Have an upvote, I love advice like this: a good engineer has the capability to
have the one posing the problem also reflect on the problem and the
requirements and should never just say 'ok let's do this' without making sure
it is really needed. Because face it, there are a lot of people out there
coming to engineers with a question _and_ a 'solution' which is actually
already partly an implementation - in a domain they're not really good in.
(example of that style: I want a sandwich! Engineer, build me a sandwich
vending machine!) Good engineers know how to deal with that as well, and will
ask as many questions as needed to figure out the optimal (combination of good
enough/least work/least technical debt) solution in a given situation. Which,
sometimes, might be as simple as 'wont fix, no real need for it'.

------
swalsh
It's not an addiction, its a phase. When an engineer is young, they will do
anything to make something work. When an engineer is older they've learned how
to make things work, but then learn that changing things in the future can be
hard. So they try to build as many hinges in as many places as possible. Many
years later they will realize that only 1/10 of their "flexible" solutions
needed to be as flexible as they made it, and then they become experienced
developers who know how to build something that works, how to build something
that can be flexible for the future, and most importantly they learn how to
question if the piece they are making needs to be flexible (or even better
question the business if it needs to be built at all).

I'd say the test shouldn't be, how can you find out if they are in the
overengineering stage or not. Instead, I'd filter for engineers who can be
reasoned with. If you are an engineer in stage 3, it's okay to have a stage 2
engineer on your team, but if he can't take direction then he'll be a
liability.

------
barrkel
When a candidate solves a programming problem, they typically don't do it with
a minimum of abstraction or complication, because employers aren't interested
in that. Instead, they'll try and pick something that they want to communicate
through the medium of the exercise.

If they choose unit testing, the solution might be over-engineered to be
testable at a much finer level than would be necessary in production code, and
have more abstractions than usual.

Or the candidate might be trying to communicate some kind of design aesthetic,
whether it's familiarity with functional programming, object orientation,
design patterns, or some framework du jour that requires a lot of boilerplate.
All these will smell a lot like over-engineering on typical toy problems seen
in programming problems.

IMO it's very easy to get a mismatch in expectations and presentation in the
solution to a programming problem, such that the company and the candidate
aren't communicating on the same wavelength. Unambiguous, very simple problems
with binary solutions may be better as a basic filter (e.g. Codility or
something like it), followed up with pair programming in something more
similar to a working environment, where pair communication and direction can
get people on the same page.

------
DelaneyM
My stock interview question:

> Tell me about the project you are most proud of, which best demonstrates
> what you're capable of. It could be academic, it could be professional, but
> be careful to not share any proprietary information from previous employers.
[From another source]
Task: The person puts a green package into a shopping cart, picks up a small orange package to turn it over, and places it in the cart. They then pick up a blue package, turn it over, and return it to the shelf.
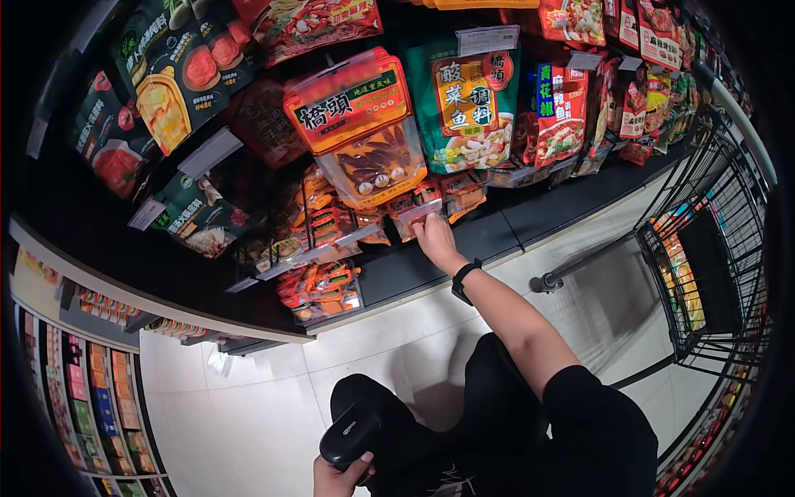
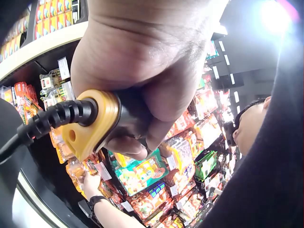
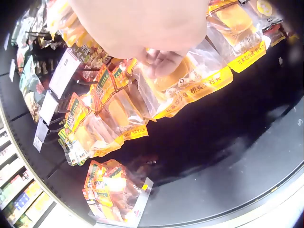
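Note:
My right hand [image 1: 436,238] reaches to the lowest row of hanging packs, fingers curled at the front of the row. In the right wrist view those fingers [image 3: 161,64] grip a clear-and-orange packet of hotpot base [image 3: 199,88], its upper part hidden behind the hand. Low in the head view, my left hand [image 1: 338,479] holds a black rounded device [image 1: 352,431] above my knee. The left wrist view shows that device with a yellow collar [image 2: 102,118] and a ribbed black cable [image 2: 57,118], fingers wrapped round it.
Similar packets [image 3: 123,111] hang alongside, with a small box of packs [image 3: 116,192] on the shelf base [image 1: 489,248]. Above hang a large orange pouch [image 1: 364,124] and a green pouch [image 1: 465,99]. A wire shopping cart [image 1: 704,257] stands at the right.

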`<state>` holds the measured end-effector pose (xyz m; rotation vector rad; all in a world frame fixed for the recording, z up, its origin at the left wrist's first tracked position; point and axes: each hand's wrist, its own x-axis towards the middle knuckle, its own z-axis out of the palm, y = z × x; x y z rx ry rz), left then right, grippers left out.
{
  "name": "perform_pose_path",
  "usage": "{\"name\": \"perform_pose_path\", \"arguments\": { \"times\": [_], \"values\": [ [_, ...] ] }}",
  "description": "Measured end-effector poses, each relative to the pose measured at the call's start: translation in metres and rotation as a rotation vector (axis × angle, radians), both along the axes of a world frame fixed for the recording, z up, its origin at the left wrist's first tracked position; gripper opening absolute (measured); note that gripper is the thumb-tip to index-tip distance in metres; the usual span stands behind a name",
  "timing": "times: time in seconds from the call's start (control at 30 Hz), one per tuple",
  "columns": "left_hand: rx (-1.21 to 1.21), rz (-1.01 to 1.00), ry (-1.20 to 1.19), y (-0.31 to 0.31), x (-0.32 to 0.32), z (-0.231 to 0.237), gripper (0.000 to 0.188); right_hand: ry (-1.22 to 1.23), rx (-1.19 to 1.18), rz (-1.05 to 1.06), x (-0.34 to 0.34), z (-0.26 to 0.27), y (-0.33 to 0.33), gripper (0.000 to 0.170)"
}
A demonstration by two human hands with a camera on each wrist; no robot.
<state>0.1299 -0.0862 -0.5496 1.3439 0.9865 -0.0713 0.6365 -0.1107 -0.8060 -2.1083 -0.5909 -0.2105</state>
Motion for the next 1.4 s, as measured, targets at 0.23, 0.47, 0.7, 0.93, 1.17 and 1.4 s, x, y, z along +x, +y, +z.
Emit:
{"name": "perform_pose_path", "arguments": {
  "times": [0.23, 0.47, 0.7, 0.93, 1.17, 1.4],
  "values": [
    [0.03, -0.002, 0.014, 0.0, 0.004, 0.003, 0.014, -0.047, -0.061, -0.031, -0.008, -0.002, 0.005, 0.04],
    [0.001, -0.04, -0.016, 0.015, 0.011, 0.001, 0.013, 0.059, -0.068, 0.351, -0.079, -0.009, -0.096, 0.042],
    [0.065, -0.1, 0.086, 0.055, 0.026, 0.019, 0.015, 0.402, -0.663, 0.559, -0.201, 0.03, -0.251, 0.046],
    [0.113, -0.038, 0.248, 0.08, 0.02, 0.104, 0.021, 0.535, -0.816, 0.557, -0.288, 0.088, -0.269, 0.053],
    [0.12, -0.074, 0.446, 0.071, -0.017, 0.212, 0.034, 0.777, -0.87, 0.756, -0.323, 0.13, -0.253, 0.059],
    [0.113, -0.057, 0.514, 0.044, -0.04, 0.326, 0.037, 0.93, -0.884, 0.906, -0.36, 0.188, -0.275, 0.085]
  ]
}}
Then I proceed to ask a bunch of code, design, and implementation questions
based on that scenario/project. If runtime is important, how they optimized
for it; if scaling seems difficult, how they approached that; etc.

Note: This is a varsity-level interviewing question, since you need to be able
to quickly come up with meaningful and consistent questions based on their
proffered product. It works very well though when interviewing
intermediate/senior engineers.

------
vonseel
How can you be so sure you aren't underengineering, and this person you know
is actually planning ahead wisely?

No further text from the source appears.